Data records

++++++

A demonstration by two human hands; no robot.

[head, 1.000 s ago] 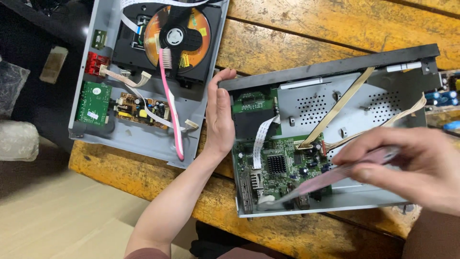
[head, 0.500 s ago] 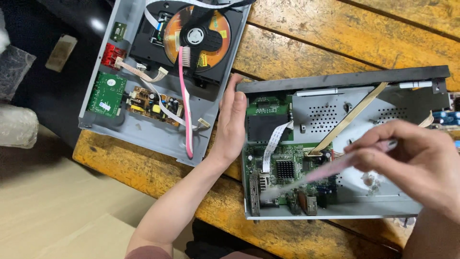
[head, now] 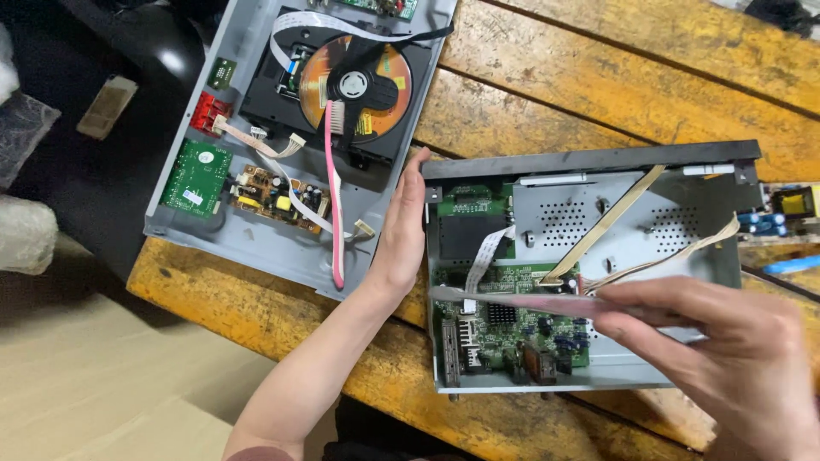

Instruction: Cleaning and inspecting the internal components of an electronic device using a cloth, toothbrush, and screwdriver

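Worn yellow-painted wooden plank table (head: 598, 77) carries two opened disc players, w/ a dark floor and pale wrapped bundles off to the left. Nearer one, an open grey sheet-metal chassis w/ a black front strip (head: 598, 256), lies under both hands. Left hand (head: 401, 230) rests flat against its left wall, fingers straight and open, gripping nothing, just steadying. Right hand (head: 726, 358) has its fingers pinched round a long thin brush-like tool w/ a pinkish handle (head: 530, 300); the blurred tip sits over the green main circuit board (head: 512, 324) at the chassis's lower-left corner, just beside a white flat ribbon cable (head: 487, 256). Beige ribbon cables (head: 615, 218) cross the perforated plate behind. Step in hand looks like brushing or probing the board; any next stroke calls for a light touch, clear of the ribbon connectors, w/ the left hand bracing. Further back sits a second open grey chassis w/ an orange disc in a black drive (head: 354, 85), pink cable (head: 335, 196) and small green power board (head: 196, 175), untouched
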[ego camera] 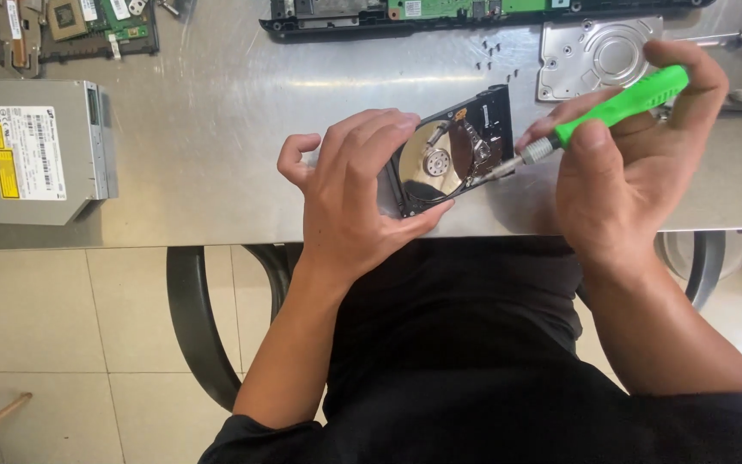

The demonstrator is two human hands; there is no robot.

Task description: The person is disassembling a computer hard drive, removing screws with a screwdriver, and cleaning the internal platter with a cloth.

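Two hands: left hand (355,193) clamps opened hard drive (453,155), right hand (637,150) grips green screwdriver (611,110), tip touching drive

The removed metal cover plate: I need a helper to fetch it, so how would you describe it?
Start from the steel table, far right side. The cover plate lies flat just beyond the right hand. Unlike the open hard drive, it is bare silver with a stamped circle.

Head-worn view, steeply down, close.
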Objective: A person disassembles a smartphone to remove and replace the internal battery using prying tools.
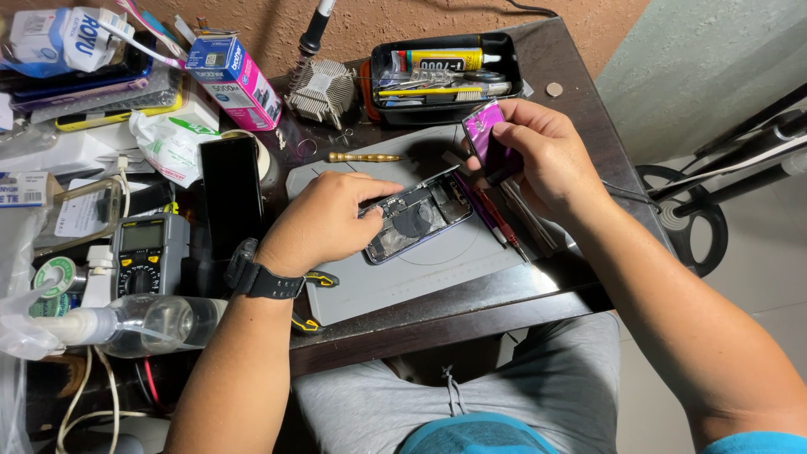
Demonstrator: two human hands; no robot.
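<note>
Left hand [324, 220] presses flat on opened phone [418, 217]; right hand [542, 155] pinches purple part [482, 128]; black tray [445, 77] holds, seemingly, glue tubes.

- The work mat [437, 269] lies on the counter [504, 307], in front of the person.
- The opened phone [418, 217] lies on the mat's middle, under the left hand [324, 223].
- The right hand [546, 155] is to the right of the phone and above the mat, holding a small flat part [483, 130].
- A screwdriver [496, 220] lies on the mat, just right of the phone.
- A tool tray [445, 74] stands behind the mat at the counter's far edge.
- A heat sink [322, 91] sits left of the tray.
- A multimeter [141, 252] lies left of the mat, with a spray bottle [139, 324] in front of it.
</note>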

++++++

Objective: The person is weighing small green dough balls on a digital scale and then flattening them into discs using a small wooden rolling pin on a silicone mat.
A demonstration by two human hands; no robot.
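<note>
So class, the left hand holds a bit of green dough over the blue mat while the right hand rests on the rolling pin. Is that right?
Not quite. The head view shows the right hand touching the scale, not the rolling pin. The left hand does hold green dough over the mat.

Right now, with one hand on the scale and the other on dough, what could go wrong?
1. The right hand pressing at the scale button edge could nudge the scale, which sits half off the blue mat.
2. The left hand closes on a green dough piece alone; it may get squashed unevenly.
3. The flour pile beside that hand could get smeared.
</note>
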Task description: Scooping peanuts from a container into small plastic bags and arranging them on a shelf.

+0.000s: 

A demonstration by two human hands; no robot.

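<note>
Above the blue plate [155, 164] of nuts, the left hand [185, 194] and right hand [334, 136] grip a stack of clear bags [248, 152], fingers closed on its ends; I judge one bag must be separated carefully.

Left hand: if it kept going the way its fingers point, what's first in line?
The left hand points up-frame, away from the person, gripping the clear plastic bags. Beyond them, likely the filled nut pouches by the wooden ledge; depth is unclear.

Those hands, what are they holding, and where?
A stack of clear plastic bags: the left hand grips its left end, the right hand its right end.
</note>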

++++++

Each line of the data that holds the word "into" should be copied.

Objective: The person is weighing small green dough balls on a digital scale and then flattening them into discs using a small wooden rolling pin on a silicone mat.
Task description: Scooping peanuts from a container into small plastic bags and arranging them on a shelf.

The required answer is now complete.